– Двадцать четвёртого, вечером. Вчера она надела женское платье и выслушала приговор.
– Какой приговор?! – вскинулся Бэдфорд. – Его что, уже огласили?!
– Да, милорд. Суд признал девицу Жанну виновной в еретических заблуждениях и приговорил её к…
Секретарь полез в бумаги, чтобы процитировать точно, и, как показалось Бэдфорду, возился целую вечность.
– Вот, нашёл! «К вечному заточению на хлебе страдания и воде скорби».
У Бэдфорда отлегло от сердца. Слава Господу, вынесенный приговор как раз такой, какой и надо. Значит, можно не спешить.
– Велите всё приготовить к отъезду, Ринель, – распорядился он. – Мы поедем в Руан… завтра.
Руан
Руан
(вечер 27 мая 1431 года)(вечер 27 мая 1431 года)
Клод, за ногу прикованная к стене, сидела на соломе, которая не менялась, кажется, целую вечность и уже начинала заражать гнилостным запахом всё вокруг. Выбрать из неё соломинку почище и твёрже было почти невозможно, но девушка такую нашла, и теперь сосредоточенно пыталась подсунуть её под железо на ноге, чтобы хоть немного унять зуд от потёртостей.
Уж и так она старалась двигаться, как можно меньше. Но вставать и ходить по естественным надобностям всё же приходилось. Плюс к этому, постоянная сырость, которая словно въелась в стены, и духота, которая, вот уже несколько недель изнуряет её куда больше, чем холод в самом начале заточения.
Клод поелозила соломинкой, однако сделалось ещё хуже. Закованная щиколотка распухла, палец под кандалы больше не пролезал, а сухая травинка только щекотала. Пришлось потереть саднящую кожу самими же кандалами. Противная тупая боль тут же отдалась где-то в затылке, но девушка только тряхнула головой. «Когда-нибудь это закончится», – сказала она себе.
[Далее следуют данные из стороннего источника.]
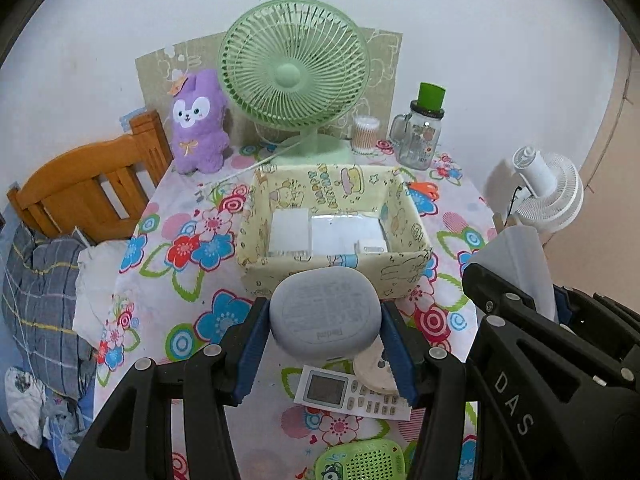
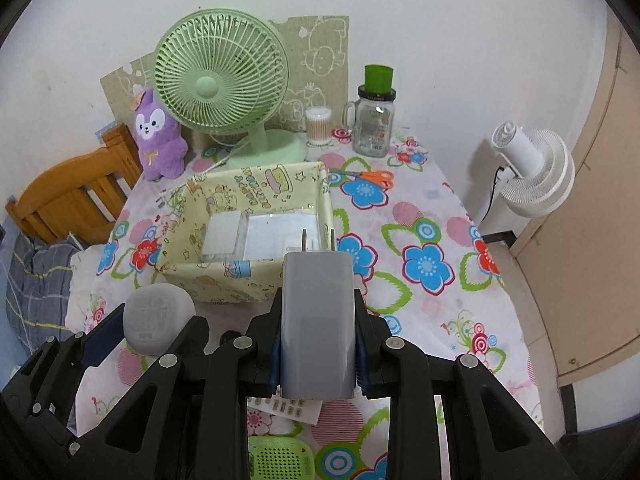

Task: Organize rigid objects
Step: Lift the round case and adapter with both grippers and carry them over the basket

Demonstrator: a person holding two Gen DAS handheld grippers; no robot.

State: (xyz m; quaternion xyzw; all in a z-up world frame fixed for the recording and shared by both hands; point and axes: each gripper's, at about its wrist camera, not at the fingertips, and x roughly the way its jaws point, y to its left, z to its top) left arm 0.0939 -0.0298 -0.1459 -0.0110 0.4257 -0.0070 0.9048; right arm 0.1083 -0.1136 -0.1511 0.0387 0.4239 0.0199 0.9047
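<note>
My left gripper (image 1: 325, 307) is shut on a grey rounded earbud case (image 1: 320, 320), held above the table just in front of the yellow cartoon-print box (image 1: 400, 274). My right gripper (image 2: 318, 300) is shut on a grey-white plug charger (image 2: 318, 328) whose two prongs point toward the box (image 2: 224, 280). The case (image 2: 158, 316) shows at the lower left of the right wrist view. White flat items (image 1: 320, 232) lie in the box. Below the grippers lie a white remote control (image 1: 340, 394), a round cream disc (image 1: 374, 368) and a green perforated device (image 1: 360, 462).
Behind the box stand a green desk fan (image 1: 294, 76), a purple plush toy (image 1: 198, 124), a cotton-swab tub (image 1: 365, 134) and a glass jar with a green lid (image 1: 420, 132). Orange scissors (image 2: 372, 178) lie right of the box. Wooden bed frame (image 1: 80, 192) left, white floor fan (image 2: 532, 172) right.
</note>
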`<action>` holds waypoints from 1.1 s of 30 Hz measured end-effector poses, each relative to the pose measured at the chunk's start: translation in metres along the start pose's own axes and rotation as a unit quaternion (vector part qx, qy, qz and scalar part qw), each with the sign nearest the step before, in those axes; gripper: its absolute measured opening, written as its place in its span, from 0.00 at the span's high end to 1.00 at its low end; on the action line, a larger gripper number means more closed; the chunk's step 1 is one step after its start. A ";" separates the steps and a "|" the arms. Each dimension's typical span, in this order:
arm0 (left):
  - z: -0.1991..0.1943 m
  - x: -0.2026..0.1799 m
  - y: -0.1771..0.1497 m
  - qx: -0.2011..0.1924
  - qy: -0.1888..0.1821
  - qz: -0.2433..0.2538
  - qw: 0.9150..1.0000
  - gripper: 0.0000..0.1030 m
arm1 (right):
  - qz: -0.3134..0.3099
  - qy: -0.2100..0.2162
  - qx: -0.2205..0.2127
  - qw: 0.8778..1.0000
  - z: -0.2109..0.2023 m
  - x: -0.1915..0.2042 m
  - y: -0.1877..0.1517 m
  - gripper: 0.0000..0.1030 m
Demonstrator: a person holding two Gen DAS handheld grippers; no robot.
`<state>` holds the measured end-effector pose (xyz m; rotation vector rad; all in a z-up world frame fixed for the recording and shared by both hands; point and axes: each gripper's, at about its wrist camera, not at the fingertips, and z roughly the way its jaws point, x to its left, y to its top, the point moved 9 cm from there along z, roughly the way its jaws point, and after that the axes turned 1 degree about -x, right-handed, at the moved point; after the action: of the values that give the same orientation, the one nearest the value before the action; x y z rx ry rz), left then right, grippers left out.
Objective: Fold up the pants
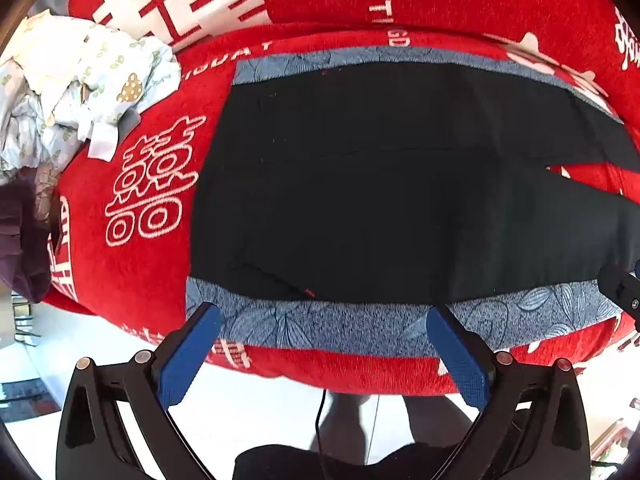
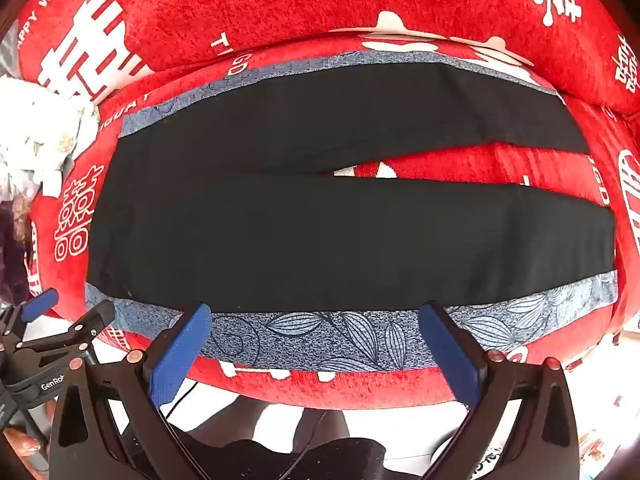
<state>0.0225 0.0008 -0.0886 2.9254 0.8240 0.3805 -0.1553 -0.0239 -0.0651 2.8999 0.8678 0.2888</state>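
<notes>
Black pants (image 2: 320, 236) lie flat on a blue leaf-patterned cloth (image 2: 340, 340), waist to the left, two legs spread to the right with a red gap between them. They also show in the left wrist view (image 1: 360, 200). My left gripper (image 1: 324, 316) is open and empty, hovering at the near edge by the waist end. My right gripper (image 2: 316, 314) is open and empty, at the near edge by the lower leg. The left gripper also shows at the left of the right wrist view (image 2: 68, 308).
A red sofa cover with white characters (image 1: 132, 184) lies under the blue cloth. A crumpled pale patterned cloth pile (image 1: 72, 92) sits at the far left. White floor (image 1: 248, 400) lies below the sofa's front edge.
</notes>
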 end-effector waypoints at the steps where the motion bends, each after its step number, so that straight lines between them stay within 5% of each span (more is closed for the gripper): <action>1: 0.001 -0.002 -0.002 0.006 -0.008 -0.002 1.000 0.00 | 0.003 0.005 0.001 1.000 0.000 -0.001 -0.001 0.00; 3: 0.001 -0.003 -0.008 0.006 -0.013 -0.009 1.000 0.00 | 0.013 0.016 0.005 1.000 0.001 -0.004 -0.002 0.00; 7: 0.007 -0.001 -0.019 0.029 -0.030 -0.011 0.999 0.00 | 0.005 -0.030 0.002 1.000 0.005 0.006 -0.003 0.00; 15: 0.015 0.000 -0.008 0.060 -0.052 -0.001 0.997 0.00 | 0.017 0.019 0.010 1.000 0.007 0.021 -0.003 0.00; 20: 0.021 0.007 -0.005 0.062 -0.050 -0.004 0.997 0.00 | 0.013 -0.023 0.017 0.999 0.010 0.019 -0.003 0.00; 33: 0.031 0.009 -0.014 0.081 -0.056 -0.001 0.995 0.00 | 0.013 -0.051 0.037 0.998 0.017 0.017 -0.007 0.00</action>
<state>0.0312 0.0173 -0.1185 3.0604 0.8798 0.1525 -0.1413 -0.0088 -0.0805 2.9651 0.8438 0.1109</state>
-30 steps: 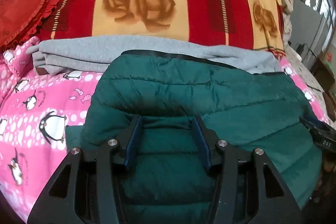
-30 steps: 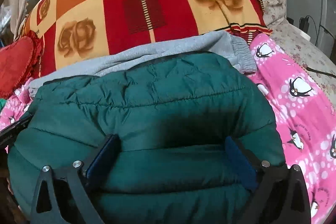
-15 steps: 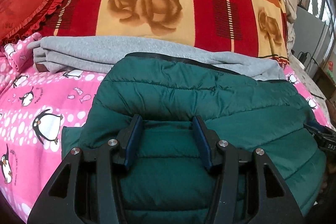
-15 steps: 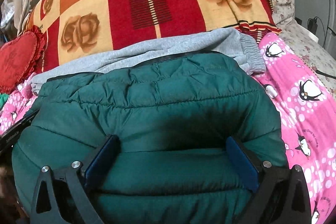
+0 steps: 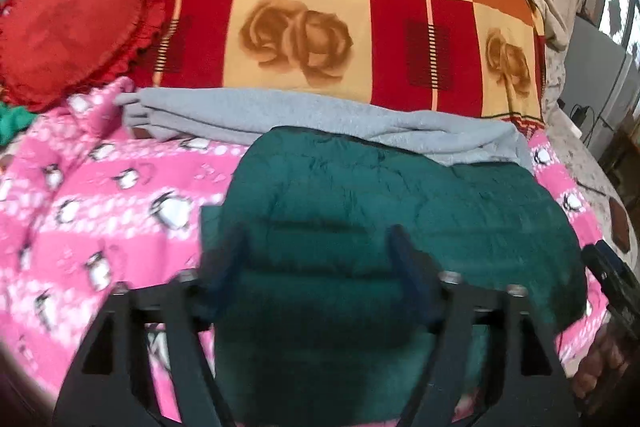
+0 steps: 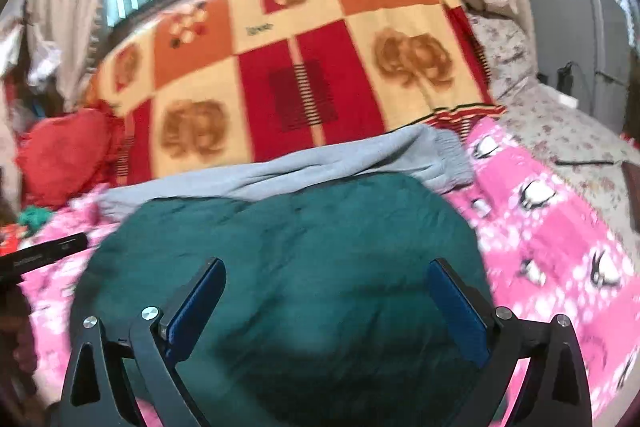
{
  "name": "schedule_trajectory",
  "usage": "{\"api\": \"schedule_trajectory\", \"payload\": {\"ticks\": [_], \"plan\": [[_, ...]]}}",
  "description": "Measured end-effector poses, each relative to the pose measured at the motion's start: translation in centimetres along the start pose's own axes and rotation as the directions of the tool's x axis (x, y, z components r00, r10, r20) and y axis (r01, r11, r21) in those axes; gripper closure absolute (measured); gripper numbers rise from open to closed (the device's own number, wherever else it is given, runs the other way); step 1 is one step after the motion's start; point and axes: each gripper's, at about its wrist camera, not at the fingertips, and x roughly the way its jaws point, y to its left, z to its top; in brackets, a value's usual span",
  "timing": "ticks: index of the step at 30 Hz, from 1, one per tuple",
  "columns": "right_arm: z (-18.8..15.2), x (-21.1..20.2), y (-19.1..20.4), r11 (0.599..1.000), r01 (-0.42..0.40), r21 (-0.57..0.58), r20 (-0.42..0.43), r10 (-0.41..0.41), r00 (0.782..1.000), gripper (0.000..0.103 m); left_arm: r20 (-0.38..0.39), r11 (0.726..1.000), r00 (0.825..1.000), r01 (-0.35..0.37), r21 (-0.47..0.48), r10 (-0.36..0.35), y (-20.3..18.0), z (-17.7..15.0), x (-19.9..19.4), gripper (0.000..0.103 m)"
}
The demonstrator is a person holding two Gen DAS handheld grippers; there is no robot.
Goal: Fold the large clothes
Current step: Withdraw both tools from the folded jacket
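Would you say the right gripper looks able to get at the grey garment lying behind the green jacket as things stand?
Probably yes. The right gripper is open and holds nothing, and the grey garment lies exposed beyond the green jacket; it would only need to pass over the jacket's puffy bulk.

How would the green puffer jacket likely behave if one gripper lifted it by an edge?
The green puffer jacket looks quilted and puffy, so it is probably light for its bulk. It would likely sag and unfold, since it drapes softly over the pink penguin blanket. Its smooth shell may slip between the fingers.
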Motion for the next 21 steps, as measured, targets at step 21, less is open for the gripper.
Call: {"api": "schedule_trajectory", "payload": {"ticks": [21], "plan": [[-4.2, -19.3, 4.3, 0.99, -0.013, -0.143, 0.001, 0.013, 1.0, 0.003, 0.099, 0.995, 0.991, -0.091, 0.051, 0.086, -3.9, -7.8, -15.1, 0.025]]}}
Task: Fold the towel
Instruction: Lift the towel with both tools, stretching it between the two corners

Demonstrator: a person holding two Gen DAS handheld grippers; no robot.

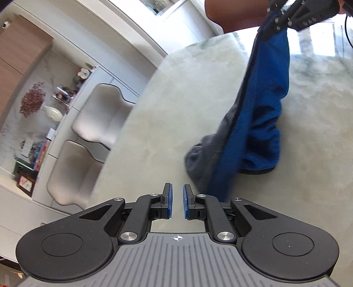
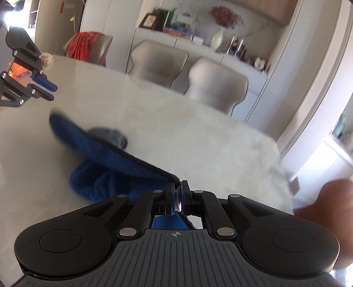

Это бессмысленное заточение следовало переносить, не добавляя себе мучений лишними вопросами. Да, её не вызывали ни на какие допросы, и сюда к ней тоже никто не заглядывал, как будто никакой Клод вообще не существовало. Но, во-первых, тут она была ближе к Жанне, чем в любом другом месте, (исключая, конечно, камеру самой Жанны, но туда Клод никто бы не пустил). А во-вторых, зачем-то она была тут нужна, потому что иначе ничем нельзя объяснить тот факт, что её тоже выкупили у герцога Бургундского.
Поэтому Клод и велела себе ни о чём грустном не думать и, раз уж повлиять она ни на что не могла, принимать эту новую данность, как и всю прожитую жизнь, с ясной уверенностью, что всё когда-нибудь разъяснится и завершится. Поэтому она запаслась терпением и ждала. А чтобы не было очень тоскливо и совсем уж бесцельно, перебирала мыслями всё, что было в её жизни памятного. Как эмбрион в материнской утробе всасывает всё, что необходимо ему для роста, так и Клод в своей камере отгородилась ото реальности коконом воспоминаний, выбирая оттуда самое значимое, самое важное, что обязательно понадобится в жизни новой, которая, как она считала, обязательно наступит.